**About this task**
Return every line of the listing below, unchanged, from its first line to the line holding "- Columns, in", that line included.
[[ Entries shown open ]]
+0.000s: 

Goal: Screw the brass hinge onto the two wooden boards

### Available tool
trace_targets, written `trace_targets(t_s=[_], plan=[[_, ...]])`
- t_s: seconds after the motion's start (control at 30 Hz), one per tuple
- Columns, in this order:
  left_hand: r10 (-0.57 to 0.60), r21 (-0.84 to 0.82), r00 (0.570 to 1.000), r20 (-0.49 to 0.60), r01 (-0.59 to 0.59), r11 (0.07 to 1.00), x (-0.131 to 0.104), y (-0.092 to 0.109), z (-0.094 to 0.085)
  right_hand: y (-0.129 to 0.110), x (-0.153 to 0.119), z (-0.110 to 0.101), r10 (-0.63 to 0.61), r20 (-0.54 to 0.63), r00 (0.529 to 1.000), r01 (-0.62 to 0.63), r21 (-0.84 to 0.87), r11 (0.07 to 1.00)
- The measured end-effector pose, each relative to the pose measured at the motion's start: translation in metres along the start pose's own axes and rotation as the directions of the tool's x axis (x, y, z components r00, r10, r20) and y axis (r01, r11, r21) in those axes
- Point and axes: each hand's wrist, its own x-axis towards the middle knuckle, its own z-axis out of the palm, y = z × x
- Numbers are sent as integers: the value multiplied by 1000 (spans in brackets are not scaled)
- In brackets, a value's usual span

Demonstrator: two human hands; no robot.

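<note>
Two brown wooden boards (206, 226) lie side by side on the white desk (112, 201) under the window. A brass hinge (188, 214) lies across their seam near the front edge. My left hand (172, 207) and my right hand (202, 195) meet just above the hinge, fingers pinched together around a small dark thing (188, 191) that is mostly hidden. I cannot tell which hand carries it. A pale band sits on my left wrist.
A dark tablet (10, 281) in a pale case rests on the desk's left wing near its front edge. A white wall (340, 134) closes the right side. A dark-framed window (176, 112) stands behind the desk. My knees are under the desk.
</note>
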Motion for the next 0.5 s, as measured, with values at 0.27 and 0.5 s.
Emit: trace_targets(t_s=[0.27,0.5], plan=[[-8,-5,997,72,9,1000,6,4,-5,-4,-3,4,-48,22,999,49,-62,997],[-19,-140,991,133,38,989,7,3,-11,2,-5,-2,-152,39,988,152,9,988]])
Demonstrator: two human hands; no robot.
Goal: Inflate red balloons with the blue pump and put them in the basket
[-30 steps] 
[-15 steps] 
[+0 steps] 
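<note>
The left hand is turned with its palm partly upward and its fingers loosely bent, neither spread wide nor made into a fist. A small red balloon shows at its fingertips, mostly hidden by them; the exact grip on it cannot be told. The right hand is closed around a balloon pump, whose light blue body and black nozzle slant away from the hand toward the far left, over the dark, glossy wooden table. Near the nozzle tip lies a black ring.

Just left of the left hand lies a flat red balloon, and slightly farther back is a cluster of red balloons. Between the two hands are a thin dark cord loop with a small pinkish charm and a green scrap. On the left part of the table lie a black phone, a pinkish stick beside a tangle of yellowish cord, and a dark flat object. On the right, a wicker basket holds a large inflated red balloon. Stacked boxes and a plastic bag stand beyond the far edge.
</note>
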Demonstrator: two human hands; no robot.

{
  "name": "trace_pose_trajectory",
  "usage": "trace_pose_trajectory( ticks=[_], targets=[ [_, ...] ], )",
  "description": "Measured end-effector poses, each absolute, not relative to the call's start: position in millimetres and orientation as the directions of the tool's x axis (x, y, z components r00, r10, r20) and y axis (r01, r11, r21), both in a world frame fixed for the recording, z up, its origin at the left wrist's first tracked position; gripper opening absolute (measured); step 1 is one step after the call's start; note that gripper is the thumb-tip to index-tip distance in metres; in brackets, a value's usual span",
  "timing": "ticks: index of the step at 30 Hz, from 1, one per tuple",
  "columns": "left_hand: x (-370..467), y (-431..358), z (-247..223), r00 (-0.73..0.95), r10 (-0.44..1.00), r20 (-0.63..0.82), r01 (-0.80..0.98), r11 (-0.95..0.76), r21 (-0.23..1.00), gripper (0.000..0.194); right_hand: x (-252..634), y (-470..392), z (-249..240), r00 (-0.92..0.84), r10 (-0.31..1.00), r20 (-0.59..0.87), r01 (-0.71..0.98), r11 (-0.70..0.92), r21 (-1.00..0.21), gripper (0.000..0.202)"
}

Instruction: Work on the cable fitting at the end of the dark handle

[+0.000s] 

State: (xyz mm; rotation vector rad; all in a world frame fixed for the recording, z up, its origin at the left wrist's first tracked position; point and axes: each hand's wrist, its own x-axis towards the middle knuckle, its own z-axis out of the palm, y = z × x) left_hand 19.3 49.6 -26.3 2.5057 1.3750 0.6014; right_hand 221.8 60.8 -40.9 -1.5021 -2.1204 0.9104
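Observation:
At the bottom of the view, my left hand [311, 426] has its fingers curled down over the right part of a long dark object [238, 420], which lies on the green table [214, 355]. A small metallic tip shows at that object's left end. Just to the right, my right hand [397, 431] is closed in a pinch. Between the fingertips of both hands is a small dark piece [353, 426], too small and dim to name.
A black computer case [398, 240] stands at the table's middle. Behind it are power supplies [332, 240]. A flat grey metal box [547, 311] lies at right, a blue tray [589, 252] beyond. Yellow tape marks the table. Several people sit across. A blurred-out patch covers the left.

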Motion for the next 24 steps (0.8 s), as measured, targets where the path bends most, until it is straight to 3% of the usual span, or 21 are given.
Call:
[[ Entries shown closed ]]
**Answer space**
+0.000s: 

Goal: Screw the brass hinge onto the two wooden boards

### Available tool
trace_targets, written `trace_targets(t_s=[_], plan=[[_, ...]])`
- t_s: seconds after the motion's start (control at 30 Hz), one per tuple
- Columns, in this order:

No more work is needed on this exercise.